[[ Exercise inputs, beginning ]]

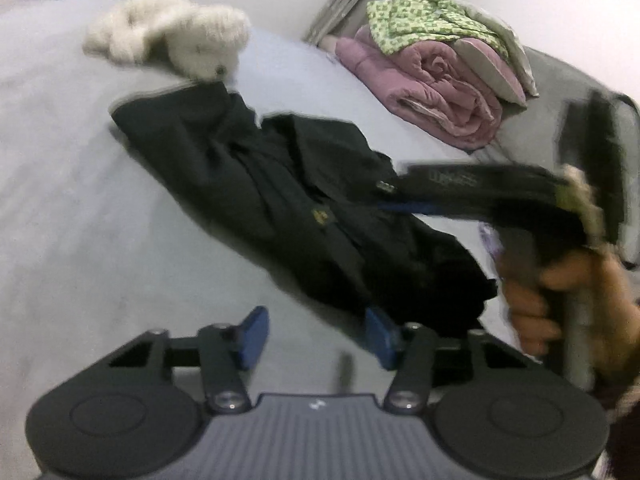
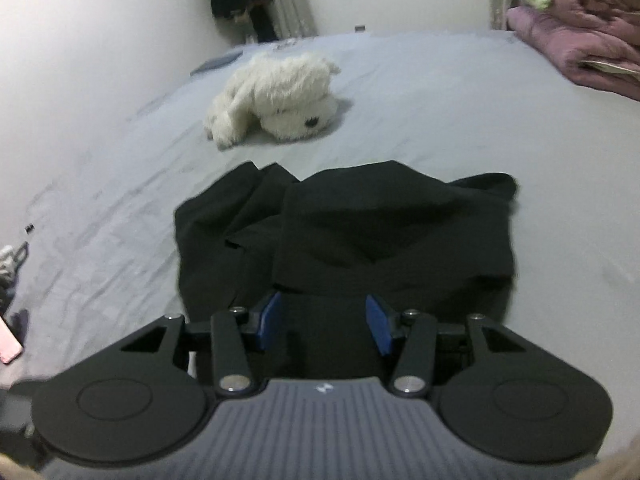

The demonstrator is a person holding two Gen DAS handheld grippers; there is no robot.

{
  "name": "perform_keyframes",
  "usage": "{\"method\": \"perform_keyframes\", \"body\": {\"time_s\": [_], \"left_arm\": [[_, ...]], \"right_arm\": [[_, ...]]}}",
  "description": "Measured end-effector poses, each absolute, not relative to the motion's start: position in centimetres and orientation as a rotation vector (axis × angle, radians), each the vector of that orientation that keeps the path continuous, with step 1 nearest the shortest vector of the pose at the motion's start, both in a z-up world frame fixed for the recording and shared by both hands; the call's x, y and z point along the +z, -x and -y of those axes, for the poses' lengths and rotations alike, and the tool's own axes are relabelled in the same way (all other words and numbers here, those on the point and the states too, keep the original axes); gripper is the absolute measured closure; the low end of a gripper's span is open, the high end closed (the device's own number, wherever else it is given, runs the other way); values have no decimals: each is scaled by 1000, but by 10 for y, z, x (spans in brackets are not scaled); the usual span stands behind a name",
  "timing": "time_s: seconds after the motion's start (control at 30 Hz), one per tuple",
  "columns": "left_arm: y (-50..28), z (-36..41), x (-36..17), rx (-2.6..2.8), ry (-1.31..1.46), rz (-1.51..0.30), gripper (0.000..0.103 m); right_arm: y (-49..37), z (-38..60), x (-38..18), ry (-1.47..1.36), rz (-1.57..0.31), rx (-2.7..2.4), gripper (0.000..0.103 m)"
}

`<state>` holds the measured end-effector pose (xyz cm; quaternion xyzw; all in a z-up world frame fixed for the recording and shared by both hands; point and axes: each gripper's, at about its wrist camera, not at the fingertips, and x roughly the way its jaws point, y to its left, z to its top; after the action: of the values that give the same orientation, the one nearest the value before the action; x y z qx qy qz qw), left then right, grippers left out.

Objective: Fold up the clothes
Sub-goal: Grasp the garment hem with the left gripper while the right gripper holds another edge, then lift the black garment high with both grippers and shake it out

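A black garment (image 1: 288,200) lies crumpled on the grey bed sheet (image 1: 80,208). It also shows in the right wrist view (image 2: 360,232), partly folded over itself. My left gripper (image 1: 316,336) is open and empty, hovering over the sheet at the garment's near edge; its right blue pad (image 1: 380,336) is close to the cloth. My right gripper (image 2: 324,322) is open, its blue pads (image 2: 269,320) standing apart above the garment's near edge, gripping nothing. The right gripper's body (image 1: 520,200) shows in the left wrist view, held by a hand (image 1: 560,300) over the garment's right end.
A white plush dog (image 2: 276,98) lies on the bed beyond the garment, also in the left wrist view (image 1: 172,32). A pink rolled quilt (image 1: 436,84) with green patterned cloth (image 1: 424,16) sits at the far right. Small items lie at the left bed edge (image 2: 8,264).
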<state>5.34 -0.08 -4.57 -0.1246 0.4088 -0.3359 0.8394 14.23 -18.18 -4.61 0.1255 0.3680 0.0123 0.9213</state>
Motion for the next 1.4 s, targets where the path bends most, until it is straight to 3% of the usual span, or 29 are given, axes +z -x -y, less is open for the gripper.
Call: {"method": "perform_keyframes", "body": {"time_s": [0.13,0.27,0.33,0.4,0.47,0.93,1.4], "left_arm": [[-56,22,-54,-758,327,-891,64],[-59,38,-64,-743,376,-922,90],[-59,41,-67,-736,401,-929,94],[-56,40,-63,-732,399,-924,97],[-51,38,-56,-727,377,-904,99],[-7,-17,17,-618,175,-761,99],[64,-71,102,-597,88,-544,99]], "right_arm": [[-168,181,-57,-267,-775,56,52],[-183,179,-56,-280,-752,57,52],[-189,180,-55,-274,-755,26,70],[-193,180,-57,-247,-771,1,98],[-192,182,-57,-222,-773,-18,100],[-70,262,-2,-299,-704,-299,101],[100,257,46,-367,-559,-361,101]]}}
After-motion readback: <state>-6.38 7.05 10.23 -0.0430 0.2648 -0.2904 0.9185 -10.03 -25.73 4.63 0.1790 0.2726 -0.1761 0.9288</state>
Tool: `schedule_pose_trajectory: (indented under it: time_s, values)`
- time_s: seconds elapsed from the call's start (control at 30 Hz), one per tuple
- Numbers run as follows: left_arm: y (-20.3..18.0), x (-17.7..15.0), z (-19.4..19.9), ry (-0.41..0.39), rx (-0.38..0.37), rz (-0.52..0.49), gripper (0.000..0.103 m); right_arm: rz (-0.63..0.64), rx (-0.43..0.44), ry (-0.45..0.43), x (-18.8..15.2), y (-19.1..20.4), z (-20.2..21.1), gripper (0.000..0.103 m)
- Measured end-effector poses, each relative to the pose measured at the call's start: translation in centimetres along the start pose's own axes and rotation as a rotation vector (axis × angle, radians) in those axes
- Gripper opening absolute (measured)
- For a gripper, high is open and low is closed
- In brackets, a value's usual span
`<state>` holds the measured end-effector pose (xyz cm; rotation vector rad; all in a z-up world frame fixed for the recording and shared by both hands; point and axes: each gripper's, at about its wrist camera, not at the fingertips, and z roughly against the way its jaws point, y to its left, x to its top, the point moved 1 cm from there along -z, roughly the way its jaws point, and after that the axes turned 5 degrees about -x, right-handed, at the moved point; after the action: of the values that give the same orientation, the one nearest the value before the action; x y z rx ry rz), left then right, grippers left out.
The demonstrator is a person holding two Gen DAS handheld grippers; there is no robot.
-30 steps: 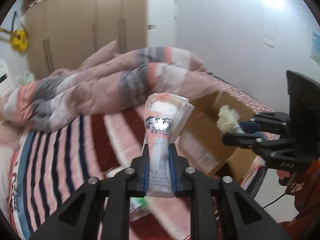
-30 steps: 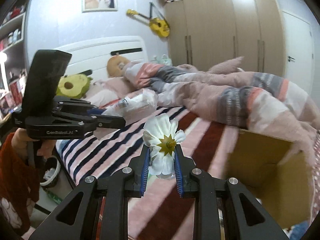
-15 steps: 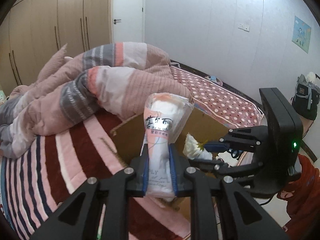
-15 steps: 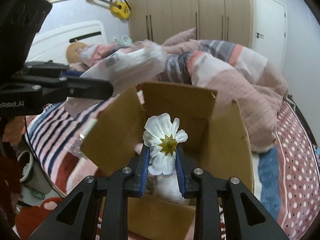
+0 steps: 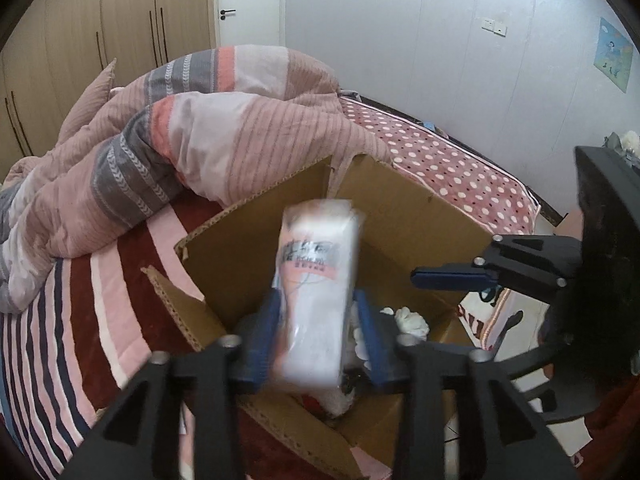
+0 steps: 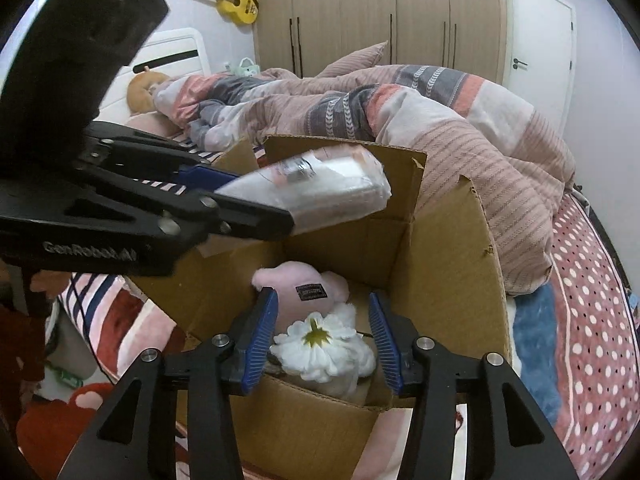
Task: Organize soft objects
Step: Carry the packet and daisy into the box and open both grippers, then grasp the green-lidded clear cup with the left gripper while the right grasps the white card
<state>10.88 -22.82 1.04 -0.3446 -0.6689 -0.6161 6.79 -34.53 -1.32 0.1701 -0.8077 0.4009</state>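
An open cardboard box (image 5: 404,216) (image 6: 444,256) stands on the bed. My left gripper (image 5: 316,332) is over it with jaws spread wide; a white plastic-wrapped soft pack (image 5: 316,300) (image 6: 320,196) sits blurred between them, with gaps to both pads. My right gripper (image 6: 324,336) is open above the box. A white fabric flower (image 6: 320,348) lies below it on a pink plush toy (image 6: 304,292) inside the box. The right gripper also shows in the left wrist view (image 5: 452,280).
A rumpled pink and grey striped duvet (image 5: 180,152) (image 6: 440,120) lies behind the box. The striped bedsheet (image 5: 60,340) is to the left, a polka-dot blanket (image 6: 592,300) to the right. Wardrobes and a door stand behind.
Both grippers moved over the box and opened. The flower dropped from the right gripper onto the plush toy. The left jaws spread off the wrapped pack.
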Motion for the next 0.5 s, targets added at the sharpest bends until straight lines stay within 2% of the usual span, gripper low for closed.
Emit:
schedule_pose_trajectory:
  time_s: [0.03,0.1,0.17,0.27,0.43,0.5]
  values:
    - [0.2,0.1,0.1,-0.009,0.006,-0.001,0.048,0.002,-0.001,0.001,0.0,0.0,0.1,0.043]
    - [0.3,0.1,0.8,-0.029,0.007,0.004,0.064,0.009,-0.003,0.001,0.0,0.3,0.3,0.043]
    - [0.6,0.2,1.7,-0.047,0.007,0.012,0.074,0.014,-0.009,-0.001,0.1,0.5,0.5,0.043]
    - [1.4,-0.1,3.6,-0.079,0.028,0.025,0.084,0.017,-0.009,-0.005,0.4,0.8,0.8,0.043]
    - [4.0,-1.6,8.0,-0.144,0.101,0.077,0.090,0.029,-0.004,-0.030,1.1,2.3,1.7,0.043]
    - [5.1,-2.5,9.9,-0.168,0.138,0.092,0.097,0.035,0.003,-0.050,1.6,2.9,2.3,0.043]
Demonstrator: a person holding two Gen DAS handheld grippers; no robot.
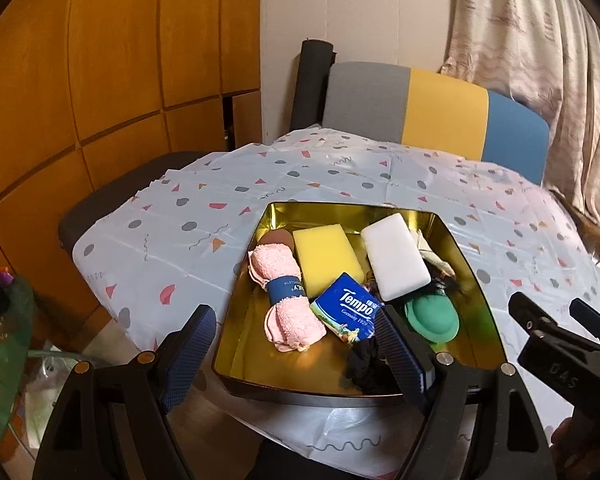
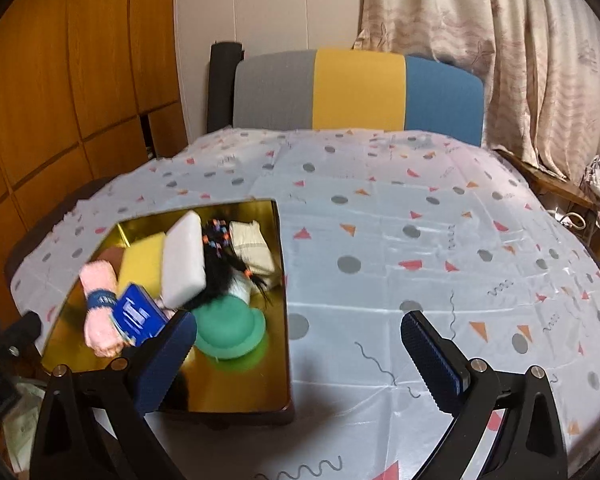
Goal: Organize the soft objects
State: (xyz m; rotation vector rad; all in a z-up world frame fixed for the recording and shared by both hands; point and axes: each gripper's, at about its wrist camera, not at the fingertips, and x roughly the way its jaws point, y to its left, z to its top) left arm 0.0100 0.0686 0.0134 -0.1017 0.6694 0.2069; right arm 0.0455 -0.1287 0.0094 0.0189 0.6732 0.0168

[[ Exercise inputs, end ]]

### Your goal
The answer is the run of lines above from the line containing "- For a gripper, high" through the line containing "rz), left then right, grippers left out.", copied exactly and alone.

### Reply
- For a gripper, high is open and low is closed
- In brackets, a value's usual span
`<state>` holds the measured end-effector pose (xyz cm; rotation vector rad; all in a z-up world frame fixed for the recording and shared by both hands; point and axes: each gripper's, at about its wrist camera, not at the fingertips, and z roughly against the way its jaws point, y to its left, x to its top, the point moved 1 cm from there along -z, roughly the way its jaws point, and after that the axes turned 5 degrees about -x, right-handed, at the moved point; after the action: of the values that give the same orientation, the one nearest the value before the action; x y z rx ry rz), left then right, grippers left out.

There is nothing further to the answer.